For an encoder to ingest content from a live or tape-based source, it must have at least a basic hardware component to interface to analog or SDI sources. But, precompression image processing and the actual compression itself may be performed in hardware or software.

Systems relying solely on hardware compression tend to be limited in the breadth of supported encoding formats. Even where the hardware supports multiple formats, it may only be able to do one at any given time. Furthermore, while compression formats such as MPEG-2 are relatively mature, newer formats such as H.264 are still evolving, and new formats continue to emerge. While most hardware-centric encoders are firmware-upgradeable with certain extensions of existing formats, more dramatic extensions or completely new formats may require new hardware. As such, these hardware-centric encoders are not well-suited to multiplatform, multiformat applications, but may be appropriate for usages targeting a single platform (such as a live satellite channel).

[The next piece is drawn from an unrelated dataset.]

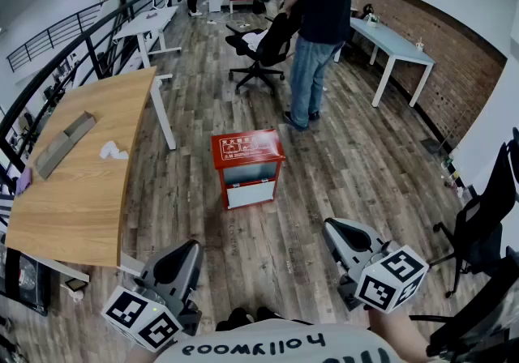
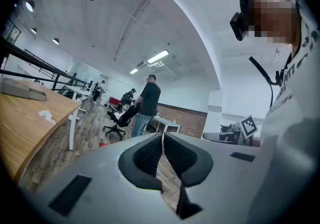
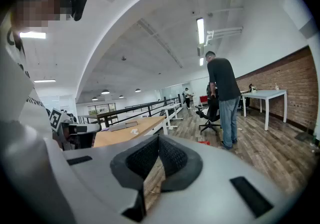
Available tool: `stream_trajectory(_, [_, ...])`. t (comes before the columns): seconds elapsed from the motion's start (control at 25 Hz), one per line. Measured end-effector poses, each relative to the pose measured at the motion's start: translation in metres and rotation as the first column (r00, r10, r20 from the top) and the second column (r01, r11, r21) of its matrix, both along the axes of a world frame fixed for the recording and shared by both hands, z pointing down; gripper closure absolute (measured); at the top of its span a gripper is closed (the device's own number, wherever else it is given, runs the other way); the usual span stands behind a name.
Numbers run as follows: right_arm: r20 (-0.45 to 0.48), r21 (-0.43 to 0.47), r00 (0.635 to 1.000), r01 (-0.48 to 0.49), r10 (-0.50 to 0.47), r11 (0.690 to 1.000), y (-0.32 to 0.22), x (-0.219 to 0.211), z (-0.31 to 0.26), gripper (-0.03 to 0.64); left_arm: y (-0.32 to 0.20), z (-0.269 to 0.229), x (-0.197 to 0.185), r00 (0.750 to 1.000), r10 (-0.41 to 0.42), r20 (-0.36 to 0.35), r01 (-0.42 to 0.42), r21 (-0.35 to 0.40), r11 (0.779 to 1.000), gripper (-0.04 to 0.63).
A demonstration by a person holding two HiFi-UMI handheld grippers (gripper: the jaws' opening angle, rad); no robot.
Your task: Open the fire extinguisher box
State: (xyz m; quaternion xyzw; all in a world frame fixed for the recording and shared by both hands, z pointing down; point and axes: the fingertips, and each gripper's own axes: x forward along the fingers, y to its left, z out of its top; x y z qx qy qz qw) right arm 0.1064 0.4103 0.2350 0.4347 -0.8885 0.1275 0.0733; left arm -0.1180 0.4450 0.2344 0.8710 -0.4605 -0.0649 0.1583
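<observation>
The fire extinguisher box is a red cabinet with a pale front panel, standing on the wood floor in the middle of the head view, its door closed. My left gripper is low at the left, close to my body and well short of the box. Its pads meet at the tip with nothing between them. My right gripper is low at the right, likewise far from the box, and its pads also meet on nothing. A red sliver of the box peeks over the right gripper's body.
A wooden table with a flat box and crumpled paper runs along the left, beside a black railing. A person in jeans stands beyond the box next to a black office chair. A white table and another black chair are at the right.
</observation>
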Motion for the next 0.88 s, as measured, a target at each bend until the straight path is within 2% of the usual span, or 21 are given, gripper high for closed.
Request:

Systems that combine hardware and software in a common computing platform offer greater flexibility in the breadth and upgradability of compression and container formats, as enhancements and extensions can be applied through software updates. Beyond the formats themselves, software-centric encoders may also provide more flexibility and robustness in the features surrounding those formats. Examples include automated distribution of the resulting deliverables (such as publishing to a Web site, or file transfer to distribution partners), branding, and content protection or usage tracking through watermarking and DRM.

Optimal effectiveness in multiformat encoding can be achieved through a combination of hardware and software processing. (See Figure 2.) A key step in high-quality encoding is preprocessing — essentially grooming the source signal prior to compression. Deinterlacing, video noise reduction and filtering are all examples of preprocessing functions that can significantly improve the quality and bandwidth efficiency of the compressed output. Performing preprocessing in hardware enables the use of more sophisticated algorithms over what could be achieved in real time in software alone. Furthermore, even basic software preprocessing algorithms consume processing time on the host system's CPUs. By performing the preprocessing in hardware, more CPU processing power is left available for the actual compression, increasing the number of outputs that can be created simultaneously.

Further contributing to efficiency in a hardware/software system, preprocessing settings common to all target outputs need only be applied once, with the preprocessing shared as input to all output compression algorithms.

Given the virtually limitless combinations of compression format, container, encoding parameters and quality settings for each deliverable, and unlimited number of deliverables, it's possible to exceed the real-time capabilities of even the most robust encoder. While systems comprised of integrated hardware and software may not have predetermined limits on the number of concurrent encodes, the CPU horsepower of the system imposes a practical limit. The number of simultaneous outputs the system can handle will vary depending on the combination of deliverables and the specifications of each. Advanced H.264 encoding, for example, is more computationally intensive than basic MPEG-2 encoding, so more outputs could be created alongside a full-resolution MPEG-2 than H.264.

When the desired combination can't be achieved in real time, workflow features of the encoder can still reduce the operational complexity and manual effort required. Automated features to ingest to an uncompressed or lossless intermediate and subsequently transcode it into the desired deliverables enable the desired results to be obtained without manual intervention. At the same time, it allows you to maintain the benefits of reduced equipment overhead, elimination of multiple playout passes and minimal operational effort.

Brian Stevenson is the director of product management for Digital Rapids.